(Source data)
═══
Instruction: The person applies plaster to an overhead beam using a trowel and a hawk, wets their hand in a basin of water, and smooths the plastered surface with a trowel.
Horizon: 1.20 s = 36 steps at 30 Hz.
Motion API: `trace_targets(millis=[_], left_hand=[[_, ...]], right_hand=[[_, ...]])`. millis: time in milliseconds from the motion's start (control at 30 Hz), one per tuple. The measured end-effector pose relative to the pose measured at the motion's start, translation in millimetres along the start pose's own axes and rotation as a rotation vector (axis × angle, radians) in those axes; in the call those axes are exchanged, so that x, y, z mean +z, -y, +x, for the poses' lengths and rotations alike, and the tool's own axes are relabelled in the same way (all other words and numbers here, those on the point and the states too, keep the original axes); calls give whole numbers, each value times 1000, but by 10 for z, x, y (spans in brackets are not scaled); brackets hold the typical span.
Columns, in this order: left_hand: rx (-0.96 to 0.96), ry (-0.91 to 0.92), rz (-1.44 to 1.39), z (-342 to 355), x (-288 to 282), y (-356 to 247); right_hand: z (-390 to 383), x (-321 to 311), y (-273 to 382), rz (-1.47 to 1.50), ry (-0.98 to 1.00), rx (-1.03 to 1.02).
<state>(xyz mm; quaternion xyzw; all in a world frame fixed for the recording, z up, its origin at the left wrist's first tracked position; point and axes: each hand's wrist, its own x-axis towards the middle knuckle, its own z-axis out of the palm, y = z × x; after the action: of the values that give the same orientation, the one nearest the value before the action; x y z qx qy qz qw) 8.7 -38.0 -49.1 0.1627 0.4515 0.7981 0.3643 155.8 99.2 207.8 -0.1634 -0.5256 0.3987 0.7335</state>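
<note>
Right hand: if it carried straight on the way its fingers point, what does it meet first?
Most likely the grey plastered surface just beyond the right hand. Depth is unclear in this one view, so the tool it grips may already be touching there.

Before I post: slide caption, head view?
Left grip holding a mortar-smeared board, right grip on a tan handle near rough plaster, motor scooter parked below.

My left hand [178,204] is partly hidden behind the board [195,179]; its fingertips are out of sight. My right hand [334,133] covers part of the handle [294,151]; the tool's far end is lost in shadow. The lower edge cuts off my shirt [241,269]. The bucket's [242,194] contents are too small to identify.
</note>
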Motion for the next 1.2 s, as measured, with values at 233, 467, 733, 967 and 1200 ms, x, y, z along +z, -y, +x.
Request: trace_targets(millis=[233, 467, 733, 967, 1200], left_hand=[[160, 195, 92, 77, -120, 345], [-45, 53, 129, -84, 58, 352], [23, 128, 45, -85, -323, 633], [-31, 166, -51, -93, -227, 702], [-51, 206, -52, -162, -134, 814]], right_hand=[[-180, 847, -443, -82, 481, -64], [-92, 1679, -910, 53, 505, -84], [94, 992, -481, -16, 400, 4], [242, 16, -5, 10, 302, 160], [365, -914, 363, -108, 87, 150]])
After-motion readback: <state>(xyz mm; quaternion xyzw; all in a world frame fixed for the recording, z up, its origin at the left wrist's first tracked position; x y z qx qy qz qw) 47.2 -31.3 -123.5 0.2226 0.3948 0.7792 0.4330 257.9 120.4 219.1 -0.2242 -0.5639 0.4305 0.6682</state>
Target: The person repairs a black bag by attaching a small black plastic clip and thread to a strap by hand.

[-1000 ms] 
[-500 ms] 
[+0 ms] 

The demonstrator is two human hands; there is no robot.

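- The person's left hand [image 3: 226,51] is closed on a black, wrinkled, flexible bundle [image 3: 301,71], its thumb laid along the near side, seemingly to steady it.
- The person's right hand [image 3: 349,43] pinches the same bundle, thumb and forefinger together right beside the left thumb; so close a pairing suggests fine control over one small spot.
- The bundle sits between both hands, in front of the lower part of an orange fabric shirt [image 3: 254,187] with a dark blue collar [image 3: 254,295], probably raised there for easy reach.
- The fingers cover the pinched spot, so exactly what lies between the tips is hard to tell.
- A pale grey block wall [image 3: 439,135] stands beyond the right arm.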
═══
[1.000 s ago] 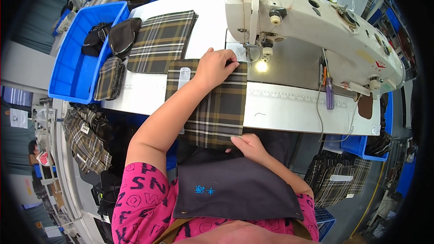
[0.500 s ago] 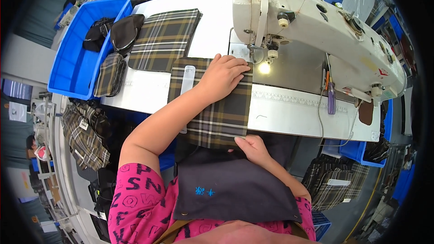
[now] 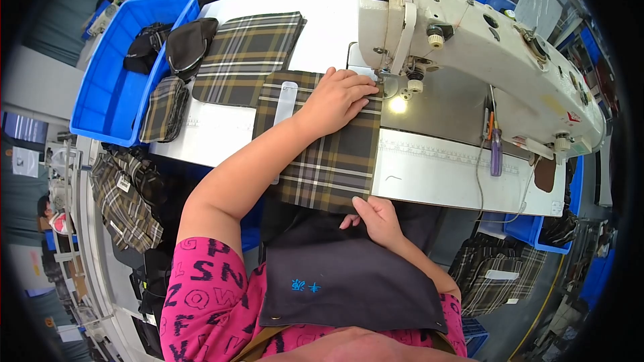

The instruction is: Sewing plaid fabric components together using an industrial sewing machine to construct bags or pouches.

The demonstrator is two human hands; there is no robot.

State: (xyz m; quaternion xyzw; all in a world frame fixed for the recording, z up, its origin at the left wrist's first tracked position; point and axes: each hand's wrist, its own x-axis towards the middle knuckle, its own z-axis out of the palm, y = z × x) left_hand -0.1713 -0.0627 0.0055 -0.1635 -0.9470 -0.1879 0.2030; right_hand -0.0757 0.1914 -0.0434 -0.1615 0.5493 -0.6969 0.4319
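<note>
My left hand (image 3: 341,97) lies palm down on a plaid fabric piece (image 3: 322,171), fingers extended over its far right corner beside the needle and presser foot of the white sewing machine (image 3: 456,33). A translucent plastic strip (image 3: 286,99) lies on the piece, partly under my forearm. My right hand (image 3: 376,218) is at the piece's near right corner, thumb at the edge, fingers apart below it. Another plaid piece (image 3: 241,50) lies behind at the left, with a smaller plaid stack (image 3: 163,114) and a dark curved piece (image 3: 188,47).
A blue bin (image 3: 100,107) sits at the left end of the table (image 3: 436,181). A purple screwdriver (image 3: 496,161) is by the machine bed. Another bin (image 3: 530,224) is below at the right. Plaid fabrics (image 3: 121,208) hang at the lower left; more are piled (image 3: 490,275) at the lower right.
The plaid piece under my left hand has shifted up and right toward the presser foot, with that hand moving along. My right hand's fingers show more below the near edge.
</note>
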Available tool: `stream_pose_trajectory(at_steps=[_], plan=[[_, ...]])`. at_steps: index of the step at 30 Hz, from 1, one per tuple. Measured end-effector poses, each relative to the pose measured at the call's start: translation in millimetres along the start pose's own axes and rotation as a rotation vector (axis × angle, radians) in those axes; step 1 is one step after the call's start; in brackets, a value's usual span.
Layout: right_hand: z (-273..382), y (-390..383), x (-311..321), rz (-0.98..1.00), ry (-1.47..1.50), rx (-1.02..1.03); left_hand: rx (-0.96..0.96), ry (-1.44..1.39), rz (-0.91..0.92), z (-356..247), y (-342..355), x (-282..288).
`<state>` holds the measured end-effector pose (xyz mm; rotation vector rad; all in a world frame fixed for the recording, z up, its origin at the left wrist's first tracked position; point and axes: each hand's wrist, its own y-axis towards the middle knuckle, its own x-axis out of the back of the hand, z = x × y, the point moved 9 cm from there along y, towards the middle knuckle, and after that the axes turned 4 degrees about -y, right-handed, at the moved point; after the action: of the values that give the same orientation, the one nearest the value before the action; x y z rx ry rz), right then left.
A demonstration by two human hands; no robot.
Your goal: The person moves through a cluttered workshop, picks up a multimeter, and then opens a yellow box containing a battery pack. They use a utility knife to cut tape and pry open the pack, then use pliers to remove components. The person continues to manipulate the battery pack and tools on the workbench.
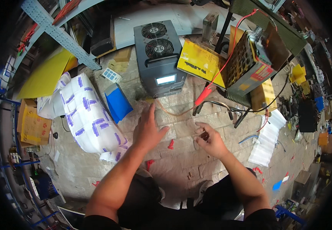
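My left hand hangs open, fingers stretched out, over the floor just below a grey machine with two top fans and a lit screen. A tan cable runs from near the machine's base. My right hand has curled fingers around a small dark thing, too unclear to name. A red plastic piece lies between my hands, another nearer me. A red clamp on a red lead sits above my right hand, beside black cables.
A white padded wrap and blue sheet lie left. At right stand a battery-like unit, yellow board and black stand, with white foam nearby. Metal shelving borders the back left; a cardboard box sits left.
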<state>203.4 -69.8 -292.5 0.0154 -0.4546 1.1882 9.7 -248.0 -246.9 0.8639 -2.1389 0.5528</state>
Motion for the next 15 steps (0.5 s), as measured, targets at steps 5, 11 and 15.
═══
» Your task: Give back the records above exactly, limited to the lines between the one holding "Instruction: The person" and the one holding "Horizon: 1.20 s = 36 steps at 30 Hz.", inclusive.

» Worked solution:
Instruction: The person applies plaster to an overhead beam using a trowel and a hawk, wets their hand in a basin of water, and smooths the plastered surface with a trowel.
Horizon: 1.20 s = 36 steps at 30 Hz.

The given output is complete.